[Data for analysis]

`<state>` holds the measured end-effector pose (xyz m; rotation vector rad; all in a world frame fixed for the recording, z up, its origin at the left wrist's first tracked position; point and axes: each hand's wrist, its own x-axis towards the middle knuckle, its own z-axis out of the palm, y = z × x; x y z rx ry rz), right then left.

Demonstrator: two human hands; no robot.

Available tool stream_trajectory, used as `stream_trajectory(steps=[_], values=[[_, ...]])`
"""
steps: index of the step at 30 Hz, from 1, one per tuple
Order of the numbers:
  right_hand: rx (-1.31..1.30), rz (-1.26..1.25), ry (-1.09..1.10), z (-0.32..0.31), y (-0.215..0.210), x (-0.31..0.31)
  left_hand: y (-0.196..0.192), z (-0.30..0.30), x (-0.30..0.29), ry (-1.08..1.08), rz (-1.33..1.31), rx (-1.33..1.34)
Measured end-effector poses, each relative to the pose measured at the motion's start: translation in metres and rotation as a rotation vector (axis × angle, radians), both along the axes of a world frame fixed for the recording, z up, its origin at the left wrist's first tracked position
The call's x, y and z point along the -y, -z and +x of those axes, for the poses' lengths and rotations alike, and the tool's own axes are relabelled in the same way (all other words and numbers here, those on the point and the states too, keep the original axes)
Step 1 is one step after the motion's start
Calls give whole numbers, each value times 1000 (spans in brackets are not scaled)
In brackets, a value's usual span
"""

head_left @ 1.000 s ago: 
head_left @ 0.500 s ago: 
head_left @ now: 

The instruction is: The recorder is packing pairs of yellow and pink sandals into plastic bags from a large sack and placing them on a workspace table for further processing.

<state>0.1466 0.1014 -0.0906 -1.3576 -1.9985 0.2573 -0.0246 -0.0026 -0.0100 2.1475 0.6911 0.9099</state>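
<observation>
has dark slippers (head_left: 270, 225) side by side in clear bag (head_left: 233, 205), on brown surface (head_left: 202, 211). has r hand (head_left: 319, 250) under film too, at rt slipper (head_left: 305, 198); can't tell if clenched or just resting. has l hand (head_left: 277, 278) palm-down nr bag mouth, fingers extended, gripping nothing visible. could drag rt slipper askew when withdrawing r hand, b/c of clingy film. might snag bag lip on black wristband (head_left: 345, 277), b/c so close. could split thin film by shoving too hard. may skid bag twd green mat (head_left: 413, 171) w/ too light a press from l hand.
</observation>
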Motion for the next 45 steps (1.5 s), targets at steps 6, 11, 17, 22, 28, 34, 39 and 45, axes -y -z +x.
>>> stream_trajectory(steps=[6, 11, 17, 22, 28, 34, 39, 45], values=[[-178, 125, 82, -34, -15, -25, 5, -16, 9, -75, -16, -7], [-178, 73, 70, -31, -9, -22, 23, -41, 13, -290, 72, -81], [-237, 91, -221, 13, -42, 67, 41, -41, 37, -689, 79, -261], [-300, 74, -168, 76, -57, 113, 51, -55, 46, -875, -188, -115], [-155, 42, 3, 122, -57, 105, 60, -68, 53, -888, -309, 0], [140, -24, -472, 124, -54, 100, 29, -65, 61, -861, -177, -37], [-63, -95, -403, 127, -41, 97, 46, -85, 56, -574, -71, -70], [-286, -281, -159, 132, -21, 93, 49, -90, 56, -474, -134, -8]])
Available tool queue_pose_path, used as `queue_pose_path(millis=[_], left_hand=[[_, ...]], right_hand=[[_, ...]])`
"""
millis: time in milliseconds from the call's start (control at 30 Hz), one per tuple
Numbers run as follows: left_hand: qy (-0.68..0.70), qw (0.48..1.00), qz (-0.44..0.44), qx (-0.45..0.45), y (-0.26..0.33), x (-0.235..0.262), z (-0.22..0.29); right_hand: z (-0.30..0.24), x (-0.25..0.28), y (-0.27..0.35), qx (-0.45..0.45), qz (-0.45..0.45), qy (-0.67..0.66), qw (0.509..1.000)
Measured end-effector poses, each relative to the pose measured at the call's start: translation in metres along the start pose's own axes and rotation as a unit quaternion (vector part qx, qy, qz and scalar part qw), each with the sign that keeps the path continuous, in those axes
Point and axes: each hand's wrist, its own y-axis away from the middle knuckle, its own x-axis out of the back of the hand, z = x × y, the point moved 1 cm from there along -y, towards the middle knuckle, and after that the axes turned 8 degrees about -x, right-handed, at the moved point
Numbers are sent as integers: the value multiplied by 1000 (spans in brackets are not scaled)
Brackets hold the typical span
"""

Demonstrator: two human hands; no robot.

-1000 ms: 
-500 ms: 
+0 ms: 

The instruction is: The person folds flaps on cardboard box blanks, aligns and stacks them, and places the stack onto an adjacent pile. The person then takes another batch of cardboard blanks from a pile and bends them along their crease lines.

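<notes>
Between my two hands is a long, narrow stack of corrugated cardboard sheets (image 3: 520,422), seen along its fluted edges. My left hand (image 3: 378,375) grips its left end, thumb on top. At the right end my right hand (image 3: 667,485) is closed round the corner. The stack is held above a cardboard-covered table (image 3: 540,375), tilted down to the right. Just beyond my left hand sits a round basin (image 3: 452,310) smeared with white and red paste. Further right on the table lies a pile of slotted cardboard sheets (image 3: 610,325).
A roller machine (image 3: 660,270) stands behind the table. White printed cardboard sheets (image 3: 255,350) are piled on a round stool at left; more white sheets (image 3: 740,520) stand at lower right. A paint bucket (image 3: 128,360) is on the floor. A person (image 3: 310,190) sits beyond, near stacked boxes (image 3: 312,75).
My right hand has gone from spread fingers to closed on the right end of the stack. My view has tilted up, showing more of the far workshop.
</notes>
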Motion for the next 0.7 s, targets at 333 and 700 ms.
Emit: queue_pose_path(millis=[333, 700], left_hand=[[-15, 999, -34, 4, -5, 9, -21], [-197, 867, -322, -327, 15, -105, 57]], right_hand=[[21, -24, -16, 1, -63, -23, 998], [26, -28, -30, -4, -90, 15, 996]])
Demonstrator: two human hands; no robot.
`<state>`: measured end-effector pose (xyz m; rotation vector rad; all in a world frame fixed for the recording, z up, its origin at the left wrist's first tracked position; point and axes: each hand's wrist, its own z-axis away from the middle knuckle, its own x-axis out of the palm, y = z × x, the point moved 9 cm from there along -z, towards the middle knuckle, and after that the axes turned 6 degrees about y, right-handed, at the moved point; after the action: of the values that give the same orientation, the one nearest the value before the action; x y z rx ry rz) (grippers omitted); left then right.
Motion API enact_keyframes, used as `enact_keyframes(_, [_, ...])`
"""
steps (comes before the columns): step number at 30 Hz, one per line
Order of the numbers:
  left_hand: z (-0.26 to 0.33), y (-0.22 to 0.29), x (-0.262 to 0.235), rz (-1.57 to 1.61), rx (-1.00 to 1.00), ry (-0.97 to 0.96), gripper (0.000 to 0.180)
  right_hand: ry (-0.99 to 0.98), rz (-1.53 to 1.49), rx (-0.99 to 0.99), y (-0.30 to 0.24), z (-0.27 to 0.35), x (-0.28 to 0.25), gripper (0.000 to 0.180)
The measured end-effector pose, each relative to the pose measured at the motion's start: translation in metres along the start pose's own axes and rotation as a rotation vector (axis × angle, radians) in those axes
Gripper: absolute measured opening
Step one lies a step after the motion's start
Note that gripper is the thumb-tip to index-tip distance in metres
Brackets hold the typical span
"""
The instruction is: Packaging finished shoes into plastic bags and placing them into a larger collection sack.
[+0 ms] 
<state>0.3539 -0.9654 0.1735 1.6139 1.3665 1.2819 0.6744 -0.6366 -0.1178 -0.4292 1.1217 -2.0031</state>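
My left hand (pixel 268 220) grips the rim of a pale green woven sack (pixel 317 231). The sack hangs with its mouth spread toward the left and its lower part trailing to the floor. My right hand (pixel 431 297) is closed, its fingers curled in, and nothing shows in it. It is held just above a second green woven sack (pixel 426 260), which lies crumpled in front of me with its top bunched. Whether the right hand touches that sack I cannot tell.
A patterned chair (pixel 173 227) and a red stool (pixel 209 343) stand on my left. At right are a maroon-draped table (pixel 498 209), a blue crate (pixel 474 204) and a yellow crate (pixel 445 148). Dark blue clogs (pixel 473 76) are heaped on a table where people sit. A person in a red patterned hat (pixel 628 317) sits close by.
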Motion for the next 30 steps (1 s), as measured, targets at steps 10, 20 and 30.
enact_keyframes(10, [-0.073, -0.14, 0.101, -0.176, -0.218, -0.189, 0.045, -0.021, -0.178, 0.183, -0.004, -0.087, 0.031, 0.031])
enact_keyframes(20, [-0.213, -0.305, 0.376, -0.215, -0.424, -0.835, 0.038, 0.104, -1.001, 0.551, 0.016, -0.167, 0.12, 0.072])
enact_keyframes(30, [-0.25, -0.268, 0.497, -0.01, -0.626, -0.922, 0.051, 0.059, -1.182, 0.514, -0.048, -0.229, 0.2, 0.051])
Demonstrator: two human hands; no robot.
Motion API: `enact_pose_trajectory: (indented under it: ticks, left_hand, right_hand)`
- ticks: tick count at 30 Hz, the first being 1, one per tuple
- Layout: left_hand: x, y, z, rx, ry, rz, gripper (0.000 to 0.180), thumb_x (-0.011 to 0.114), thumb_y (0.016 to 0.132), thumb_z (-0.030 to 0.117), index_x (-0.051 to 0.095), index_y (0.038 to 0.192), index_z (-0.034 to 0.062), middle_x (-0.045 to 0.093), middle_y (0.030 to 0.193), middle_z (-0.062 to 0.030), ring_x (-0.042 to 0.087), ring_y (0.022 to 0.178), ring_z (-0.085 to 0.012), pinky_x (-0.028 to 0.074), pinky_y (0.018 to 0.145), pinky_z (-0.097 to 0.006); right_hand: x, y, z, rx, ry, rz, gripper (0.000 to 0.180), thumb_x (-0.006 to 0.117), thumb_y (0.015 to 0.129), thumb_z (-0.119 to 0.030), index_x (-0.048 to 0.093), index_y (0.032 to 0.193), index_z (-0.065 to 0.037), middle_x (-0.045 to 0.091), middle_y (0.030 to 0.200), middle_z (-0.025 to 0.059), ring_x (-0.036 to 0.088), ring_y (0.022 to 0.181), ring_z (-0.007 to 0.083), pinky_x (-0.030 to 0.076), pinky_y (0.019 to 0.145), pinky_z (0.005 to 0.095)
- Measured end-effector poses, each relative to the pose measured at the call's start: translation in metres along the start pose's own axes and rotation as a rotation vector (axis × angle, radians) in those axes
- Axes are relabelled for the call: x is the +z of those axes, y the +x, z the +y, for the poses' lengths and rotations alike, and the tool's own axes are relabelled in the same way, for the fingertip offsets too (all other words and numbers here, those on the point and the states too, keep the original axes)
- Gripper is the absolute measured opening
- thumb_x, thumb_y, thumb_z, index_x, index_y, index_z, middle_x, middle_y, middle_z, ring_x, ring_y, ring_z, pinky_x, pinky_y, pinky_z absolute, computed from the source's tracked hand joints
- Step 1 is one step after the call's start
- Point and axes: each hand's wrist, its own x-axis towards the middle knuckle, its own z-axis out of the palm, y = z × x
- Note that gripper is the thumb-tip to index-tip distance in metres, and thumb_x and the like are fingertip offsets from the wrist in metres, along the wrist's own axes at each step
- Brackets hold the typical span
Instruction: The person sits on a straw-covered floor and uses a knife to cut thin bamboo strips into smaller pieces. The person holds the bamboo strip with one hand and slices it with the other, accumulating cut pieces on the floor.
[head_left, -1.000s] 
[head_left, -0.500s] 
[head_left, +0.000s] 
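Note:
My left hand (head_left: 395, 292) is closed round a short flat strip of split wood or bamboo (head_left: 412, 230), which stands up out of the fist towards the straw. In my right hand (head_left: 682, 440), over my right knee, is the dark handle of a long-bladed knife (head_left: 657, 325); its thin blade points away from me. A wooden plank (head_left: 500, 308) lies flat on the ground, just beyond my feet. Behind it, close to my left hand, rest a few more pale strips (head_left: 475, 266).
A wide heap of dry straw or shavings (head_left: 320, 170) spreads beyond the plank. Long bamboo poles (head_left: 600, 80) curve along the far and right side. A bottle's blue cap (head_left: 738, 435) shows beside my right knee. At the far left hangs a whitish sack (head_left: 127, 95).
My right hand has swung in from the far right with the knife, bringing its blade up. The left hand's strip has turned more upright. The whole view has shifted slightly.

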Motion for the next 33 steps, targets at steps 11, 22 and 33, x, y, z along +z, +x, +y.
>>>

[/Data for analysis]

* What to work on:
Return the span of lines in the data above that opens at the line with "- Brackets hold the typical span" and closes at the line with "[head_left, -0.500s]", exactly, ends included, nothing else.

* Reply:
- Brackets hold the typical span
Instruction: The person sits on a straw-covered floor and uses a knife to cut thin bamboo strips into smaller pieces. The person holds the bamboo strip with one hand and slices it with the other, accumulating cut pieces on the floor.
[head_left, -1.000s] 
[head_left, -0.500s] 

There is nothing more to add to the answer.